Even describing the character in 1PP without breaking the rules of the POV is herculean.

In genre if I write first person a lot of times I don't describe the character.
You sort of have to in erotica, though. A soliloquy about the size of the MCs tits is kind of immersion breaking.
Though if you are Shakespeare you can probably get away with it.
I'm not Shakespeare.:oops:

Don't get me wrong, now that I started the climb, I'm going to see it the peak. But this POV is a p.i.t.a.
And one that a lot of readers hate to begin with. So like two people will read this anyway.
And the other one will be a beta reader.
And they'll never speak to me again.
Why overambitious writer? Why?

The plot has an exhibitionism theme, sort of, involving a modeling gig. Would using photos for the gig to describe the character stand out in a bad way? Using the convenient mirror that serves no other purpose always does, but at since the photo idea serves a plot relevant purpose I think it could work if I execute properly.

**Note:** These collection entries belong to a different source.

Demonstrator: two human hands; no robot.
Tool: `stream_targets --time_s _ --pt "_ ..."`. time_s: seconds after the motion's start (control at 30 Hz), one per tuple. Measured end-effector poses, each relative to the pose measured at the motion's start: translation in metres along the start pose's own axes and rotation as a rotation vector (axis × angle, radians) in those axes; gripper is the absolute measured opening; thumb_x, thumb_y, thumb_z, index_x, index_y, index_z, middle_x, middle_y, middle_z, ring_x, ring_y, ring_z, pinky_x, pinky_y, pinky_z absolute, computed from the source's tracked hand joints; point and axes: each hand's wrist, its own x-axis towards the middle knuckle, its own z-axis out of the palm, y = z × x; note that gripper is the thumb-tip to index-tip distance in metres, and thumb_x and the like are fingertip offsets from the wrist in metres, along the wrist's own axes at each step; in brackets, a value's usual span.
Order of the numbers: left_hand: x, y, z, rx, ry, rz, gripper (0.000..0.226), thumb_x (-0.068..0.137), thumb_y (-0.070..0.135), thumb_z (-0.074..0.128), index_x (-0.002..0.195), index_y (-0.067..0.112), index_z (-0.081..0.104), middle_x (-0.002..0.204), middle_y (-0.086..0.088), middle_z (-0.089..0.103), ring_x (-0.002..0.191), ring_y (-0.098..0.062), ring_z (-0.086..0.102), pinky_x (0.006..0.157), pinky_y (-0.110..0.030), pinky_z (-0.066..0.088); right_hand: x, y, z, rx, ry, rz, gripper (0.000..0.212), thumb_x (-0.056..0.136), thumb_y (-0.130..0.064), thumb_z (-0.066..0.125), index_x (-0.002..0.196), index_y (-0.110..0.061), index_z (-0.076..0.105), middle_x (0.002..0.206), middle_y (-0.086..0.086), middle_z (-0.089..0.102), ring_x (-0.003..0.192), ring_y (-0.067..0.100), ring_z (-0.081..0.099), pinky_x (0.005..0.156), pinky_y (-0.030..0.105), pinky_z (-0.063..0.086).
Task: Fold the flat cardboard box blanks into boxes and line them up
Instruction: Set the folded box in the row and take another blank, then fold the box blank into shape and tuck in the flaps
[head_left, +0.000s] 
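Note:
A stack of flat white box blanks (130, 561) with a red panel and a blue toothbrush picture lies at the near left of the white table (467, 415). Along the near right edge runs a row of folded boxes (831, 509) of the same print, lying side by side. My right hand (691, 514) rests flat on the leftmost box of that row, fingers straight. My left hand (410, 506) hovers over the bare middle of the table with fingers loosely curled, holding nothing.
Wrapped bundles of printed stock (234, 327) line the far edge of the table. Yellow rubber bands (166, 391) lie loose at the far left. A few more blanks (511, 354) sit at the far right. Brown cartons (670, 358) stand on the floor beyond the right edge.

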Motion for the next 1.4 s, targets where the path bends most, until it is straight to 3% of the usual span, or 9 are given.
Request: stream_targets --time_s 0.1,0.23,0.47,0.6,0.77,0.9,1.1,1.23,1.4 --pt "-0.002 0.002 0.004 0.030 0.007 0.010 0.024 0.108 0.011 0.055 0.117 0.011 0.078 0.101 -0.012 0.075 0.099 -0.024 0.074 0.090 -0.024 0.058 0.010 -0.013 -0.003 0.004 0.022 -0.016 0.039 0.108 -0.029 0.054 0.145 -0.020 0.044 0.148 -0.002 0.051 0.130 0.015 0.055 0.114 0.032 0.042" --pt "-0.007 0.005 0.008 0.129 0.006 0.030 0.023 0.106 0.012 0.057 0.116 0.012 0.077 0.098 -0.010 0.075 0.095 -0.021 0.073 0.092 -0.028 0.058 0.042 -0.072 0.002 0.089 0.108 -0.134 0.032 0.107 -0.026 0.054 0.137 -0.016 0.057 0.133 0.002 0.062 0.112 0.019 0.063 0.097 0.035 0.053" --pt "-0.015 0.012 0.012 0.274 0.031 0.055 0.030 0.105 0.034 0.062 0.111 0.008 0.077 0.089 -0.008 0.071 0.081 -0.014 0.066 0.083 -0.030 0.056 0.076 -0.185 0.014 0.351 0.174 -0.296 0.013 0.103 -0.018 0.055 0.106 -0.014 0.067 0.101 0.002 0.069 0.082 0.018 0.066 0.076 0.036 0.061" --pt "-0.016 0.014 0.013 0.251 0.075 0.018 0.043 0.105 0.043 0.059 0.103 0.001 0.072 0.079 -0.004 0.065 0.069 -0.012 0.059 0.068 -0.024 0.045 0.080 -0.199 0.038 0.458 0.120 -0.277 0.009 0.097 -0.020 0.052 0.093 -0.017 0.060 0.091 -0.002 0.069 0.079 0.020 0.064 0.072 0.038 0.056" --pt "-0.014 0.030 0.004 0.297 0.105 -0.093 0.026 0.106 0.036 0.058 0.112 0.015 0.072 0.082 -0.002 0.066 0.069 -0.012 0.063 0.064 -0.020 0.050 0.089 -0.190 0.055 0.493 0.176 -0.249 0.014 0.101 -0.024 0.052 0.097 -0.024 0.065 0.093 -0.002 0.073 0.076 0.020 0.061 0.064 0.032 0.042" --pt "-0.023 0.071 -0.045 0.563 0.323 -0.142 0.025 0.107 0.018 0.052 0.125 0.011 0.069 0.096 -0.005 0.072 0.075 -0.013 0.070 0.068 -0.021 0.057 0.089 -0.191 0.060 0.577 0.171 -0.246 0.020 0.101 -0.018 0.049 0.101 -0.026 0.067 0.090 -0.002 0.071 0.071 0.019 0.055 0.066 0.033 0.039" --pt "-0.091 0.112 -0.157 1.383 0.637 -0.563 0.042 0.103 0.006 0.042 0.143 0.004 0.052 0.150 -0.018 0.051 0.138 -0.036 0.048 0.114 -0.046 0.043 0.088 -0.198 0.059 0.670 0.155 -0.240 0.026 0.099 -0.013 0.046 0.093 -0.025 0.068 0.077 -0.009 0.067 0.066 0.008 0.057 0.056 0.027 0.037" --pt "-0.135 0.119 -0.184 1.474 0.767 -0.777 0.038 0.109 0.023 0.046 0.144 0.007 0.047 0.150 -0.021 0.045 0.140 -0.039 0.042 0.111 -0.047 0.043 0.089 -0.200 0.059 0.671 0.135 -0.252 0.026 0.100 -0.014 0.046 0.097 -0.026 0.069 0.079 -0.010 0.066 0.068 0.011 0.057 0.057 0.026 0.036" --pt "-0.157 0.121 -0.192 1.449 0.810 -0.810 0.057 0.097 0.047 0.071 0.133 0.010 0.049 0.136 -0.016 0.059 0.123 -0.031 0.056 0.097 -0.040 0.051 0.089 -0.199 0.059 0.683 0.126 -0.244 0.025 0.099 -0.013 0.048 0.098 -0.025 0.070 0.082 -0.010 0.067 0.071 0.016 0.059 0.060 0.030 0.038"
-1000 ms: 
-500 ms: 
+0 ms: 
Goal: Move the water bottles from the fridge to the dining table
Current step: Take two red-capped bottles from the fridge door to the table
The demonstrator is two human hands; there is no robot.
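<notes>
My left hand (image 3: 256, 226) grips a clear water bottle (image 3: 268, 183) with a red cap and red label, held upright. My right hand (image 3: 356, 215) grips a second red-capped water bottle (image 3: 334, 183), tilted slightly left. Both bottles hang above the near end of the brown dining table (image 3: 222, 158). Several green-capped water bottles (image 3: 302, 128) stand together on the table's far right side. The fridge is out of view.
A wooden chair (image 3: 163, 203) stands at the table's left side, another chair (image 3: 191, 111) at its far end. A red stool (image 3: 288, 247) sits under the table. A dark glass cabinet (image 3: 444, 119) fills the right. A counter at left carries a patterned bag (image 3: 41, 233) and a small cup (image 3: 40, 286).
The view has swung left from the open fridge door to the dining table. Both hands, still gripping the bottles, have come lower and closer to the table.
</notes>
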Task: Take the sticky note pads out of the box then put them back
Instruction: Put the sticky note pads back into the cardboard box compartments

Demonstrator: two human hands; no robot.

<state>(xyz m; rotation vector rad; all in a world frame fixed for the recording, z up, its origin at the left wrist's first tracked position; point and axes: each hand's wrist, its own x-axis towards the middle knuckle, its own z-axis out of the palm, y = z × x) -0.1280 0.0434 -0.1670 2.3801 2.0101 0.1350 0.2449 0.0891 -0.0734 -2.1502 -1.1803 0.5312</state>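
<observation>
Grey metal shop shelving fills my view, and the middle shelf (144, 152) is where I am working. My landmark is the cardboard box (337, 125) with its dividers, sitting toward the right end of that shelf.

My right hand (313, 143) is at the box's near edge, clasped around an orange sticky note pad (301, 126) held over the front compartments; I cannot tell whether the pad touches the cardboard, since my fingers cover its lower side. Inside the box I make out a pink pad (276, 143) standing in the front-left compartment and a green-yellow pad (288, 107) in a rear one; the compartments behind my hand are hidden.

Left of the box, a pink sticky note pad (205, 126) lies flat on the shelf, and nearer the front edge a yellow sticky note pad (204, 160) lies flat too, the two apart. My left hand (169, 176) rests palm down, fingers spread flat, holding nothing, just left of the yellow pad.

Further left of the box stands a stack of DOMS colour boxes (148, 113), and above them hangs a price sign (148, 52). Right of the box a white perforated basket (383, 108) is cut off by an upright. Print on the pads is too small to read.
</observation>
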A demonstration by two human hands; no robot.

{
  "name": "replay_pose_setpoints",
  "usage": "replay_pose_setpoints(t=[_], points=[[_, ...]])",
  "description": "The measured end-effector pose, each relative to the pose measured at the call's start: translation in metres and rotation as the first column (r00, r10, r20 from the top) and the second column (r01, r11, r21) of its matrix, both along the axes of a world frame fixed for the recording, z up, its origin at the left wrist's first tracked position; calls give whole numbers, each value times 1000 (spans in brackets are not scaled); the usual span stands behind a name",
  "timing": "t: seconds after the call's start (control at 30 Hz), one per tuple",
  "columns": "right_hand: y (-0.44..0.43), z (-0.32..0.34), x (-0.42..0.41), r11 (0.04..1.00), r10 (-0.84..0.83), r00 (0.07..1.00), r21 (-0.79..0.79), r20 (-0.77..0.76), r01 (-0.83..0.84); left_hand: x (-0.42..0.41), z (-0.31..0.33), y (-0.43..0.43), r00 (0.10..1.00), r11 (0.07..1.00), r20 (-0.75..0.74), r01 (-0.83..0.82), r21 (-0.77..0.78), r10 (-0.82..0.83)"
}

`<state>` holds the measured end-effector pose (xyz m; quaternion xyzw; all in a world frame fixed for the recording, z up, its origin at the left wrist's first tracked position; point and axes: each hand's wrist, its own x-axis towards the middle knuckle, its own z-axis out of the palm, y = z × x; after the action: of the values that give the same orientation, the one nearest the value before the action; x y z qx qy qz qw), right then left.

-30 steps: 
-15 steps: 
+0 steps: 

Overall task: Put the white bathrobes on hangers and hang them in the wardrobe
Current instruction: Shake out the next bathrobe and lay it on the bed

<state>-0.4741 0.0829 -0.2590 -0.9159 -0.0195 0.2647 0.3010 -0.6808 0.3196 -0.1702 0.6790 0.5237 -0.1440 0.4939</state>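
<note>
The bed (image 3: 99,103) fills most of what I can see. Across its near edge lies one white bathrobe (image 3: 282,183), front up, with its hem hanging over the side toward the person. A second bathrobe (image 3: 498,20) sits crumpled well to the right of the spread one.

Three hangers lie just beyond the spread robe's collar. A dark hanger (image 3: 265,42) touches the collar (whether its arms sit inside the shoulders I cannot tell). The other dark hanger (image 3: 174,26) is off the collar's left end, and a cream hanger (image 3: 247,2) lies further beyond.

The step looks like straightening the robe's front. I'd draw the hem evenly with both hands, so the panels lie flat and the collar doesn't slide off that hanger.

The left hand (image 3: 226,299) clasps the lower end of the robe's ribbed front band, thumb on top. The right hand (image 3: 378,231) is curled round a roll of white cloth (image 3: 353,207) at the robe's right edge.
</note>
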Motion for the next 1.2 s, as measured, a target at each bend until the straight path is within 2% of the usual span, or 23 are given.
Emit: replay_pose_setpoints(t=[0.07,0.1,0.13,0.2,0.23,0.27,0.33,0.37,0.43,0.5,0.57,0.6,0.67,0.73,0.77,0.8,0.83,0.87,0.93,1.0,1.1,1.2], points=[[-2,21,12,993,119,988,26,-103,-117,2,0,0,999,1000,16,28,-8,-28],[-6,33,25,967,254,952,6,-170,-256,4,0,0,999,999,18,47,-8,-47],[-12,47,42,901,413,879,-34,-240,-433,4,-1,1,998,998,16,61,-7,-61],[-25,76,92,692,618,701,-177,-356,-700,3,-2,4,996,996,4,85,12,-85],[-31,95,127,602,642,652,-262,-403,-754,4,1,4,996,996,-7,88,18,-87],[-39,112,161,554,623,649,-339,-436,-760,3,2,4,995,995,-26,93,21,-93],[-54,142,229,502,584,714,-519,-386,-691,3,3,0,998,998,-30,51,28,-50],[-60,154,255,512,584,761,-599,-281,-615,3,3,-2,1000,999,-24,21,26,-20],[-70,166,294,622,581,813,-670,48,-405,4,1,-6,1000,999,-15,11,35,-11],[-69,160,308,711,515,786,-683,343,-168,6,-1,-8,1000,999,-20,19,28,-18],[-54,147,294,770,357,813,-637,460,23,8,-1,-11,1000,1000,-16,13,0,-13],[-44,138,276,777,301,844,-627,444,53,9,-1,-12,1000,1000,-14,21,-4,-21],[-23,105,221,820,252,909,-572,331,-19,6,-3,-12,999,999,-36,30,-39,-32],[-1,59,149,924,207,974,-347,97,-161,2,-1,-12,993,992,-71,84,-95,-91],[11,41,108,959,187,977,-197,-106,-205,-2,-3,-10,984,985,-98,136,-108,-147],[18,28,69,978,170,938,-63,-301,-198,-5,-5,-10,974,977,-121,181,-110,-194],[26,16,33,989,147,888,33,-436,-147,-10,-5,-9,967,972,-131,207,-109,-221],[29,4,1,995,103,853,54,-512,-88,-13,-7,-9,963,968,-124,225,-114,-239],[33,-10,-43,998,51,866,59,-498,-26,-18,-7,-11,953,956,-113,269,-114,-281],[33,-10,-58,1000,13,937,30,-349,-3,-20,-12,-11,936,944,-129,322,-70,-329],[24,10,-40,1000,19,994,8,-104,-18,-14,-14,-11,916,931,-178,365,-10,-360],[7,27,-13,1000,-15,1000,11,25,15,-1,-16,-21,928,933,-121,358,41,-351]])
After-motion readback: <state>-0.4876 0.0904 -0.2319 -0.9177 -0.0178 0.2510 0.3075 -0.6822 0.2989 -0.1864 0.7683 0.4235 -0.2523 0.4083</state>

The tension in the story is mostly about the MCs inner struggle with some awakening impulses. There's a reason I'm doing this horrible thing to myself. I'm just struggling to work around the inherent challenges of the perspective.
I'm mostly being tongue in cheek, but it is a p.i.t.a.
 
My first three works here were first-person-present-tense, and I caught a lot of flak for it. I liked it because it made things feel immersive; but readers found it challenging.

Good luck!
 
I see nothing wrong with writing in present tense, but the chief problem with it is that so many authors don't do it well. They slip unconsciously between present and past tense, or they screw up the coordinate tenses, using past perfect when they should use present perfect. For the great majority of writers, past tense is what they are more accustomed to, and therefore more likely to get right. Present tense is riskier, but if you know what you're doing and are careful it can work perfectly well.
 
It's weird, I loath first person narrative, except for crime fiction and porn. The odds of me finishing a third person narative here on Lit are a number approaching zero. And Phillip Marlow is the archetype of all detectives, so...

But, any other genre written in first person narrative, a total non-starter. I'll not finish chapter one.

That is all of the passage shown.